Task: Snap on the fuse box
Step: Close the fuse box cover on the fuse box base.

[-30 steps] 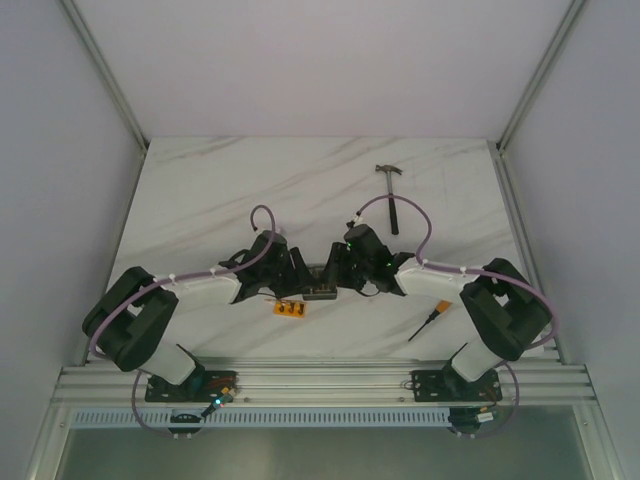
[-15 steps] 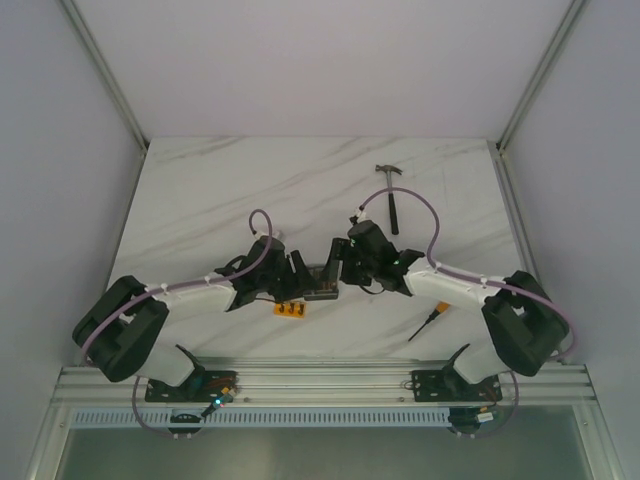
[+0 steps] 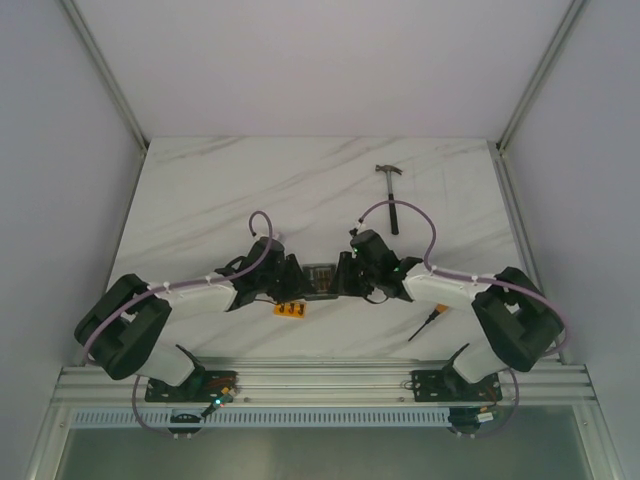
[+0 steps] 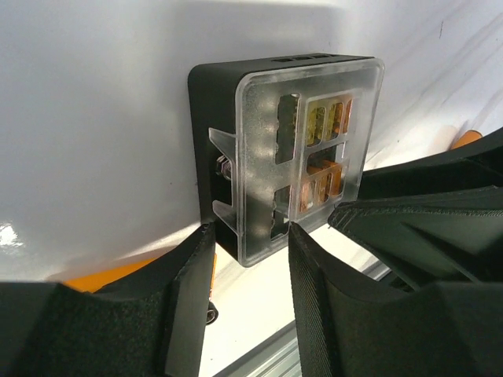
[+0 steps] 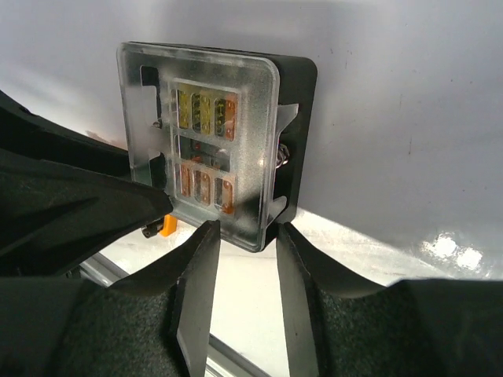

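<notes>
The fuse box (image 3: 320, 276) is a small black square box with a clear cover (image 4: 314, 149) over its orange fuses. It sits mid-table between my two grippers. My left gripper (image 4: 247, 232) comes in from the left, one fingertip against the black base and the other against the clear cover at the box's near corner. My right gripper (image 5: 246, 228) meets the box (image 5: 236, 133) from the opposite side and pinches the cover and base the same way. Both are shut on it, and both arms nearly touch in the top view.
A flat orange strip (image 3: 289, 309) lies just in front of the left gripper. A hammer (image 3: 390, 188) lies at the back right. A screwdriver with an orange handle (image 3: 430, 322) lies near the right arm's base. The table's metal front rail (image 3: 320, 385) runs close below.
Both grippers have widened, then narrowed onto the fuse box from either side. The box has shifted slightly away from the front edge, and the right arm's elbow has swung outward and back.
</notes>
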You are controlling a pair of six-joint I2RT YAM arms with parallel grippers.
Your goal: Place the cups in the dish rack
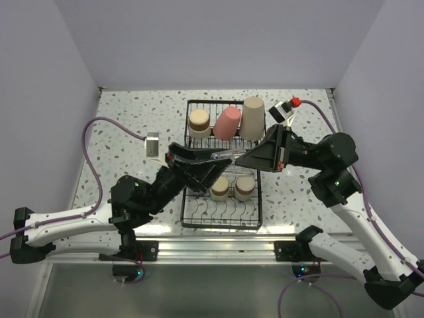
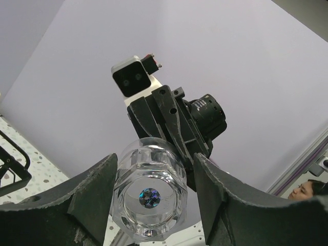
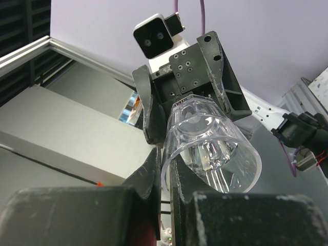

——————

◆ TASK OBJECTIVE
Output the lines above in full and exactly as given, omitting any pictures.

◆ TASK ANSWER
Task: Snap on the fuse box
Step: Close the fuse box cover on the fuse box base.

[-30 steps] 
[-15 steps] 
[+0 steps] 
[+0 steps] 
[+0 steps] 

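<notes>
The fuse box (image 3: 320, 276) is a small black square box with a clear cover (image 4: 314, 149) over its orange fuses. It sits mid-table between my two grippers. My left gripper (image 4: 247, 232) comes in from the left, one fingertip against the black base and the other against the clear cover at the box's near corner. My right gripper (image 5: 246, 228) meets the box (image 5: 236, 133) from the opposite side and pinches the cover and base the same way. Both are shut on it, and both arms nearly touch in the top view.
A flat orange strip (image 3: 289, 309) lies just in front of the left gripper. A hammer (image 3: 390, 188) lies at the back right. A screwdriver with an orange handle (image 3: 430, 322) lies near the right arm's base. The table's metal front rail (image 3: 320, 385) runs close below.
Both grippers have widened, then narrowed onto the fuse box from either side. The box has shifted slightly away from the front edge, and the right arm's elbow has swung outward and back.
</notes>
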You are controlling a pair of six-joint I2RT YAM arms with parallel grippers.
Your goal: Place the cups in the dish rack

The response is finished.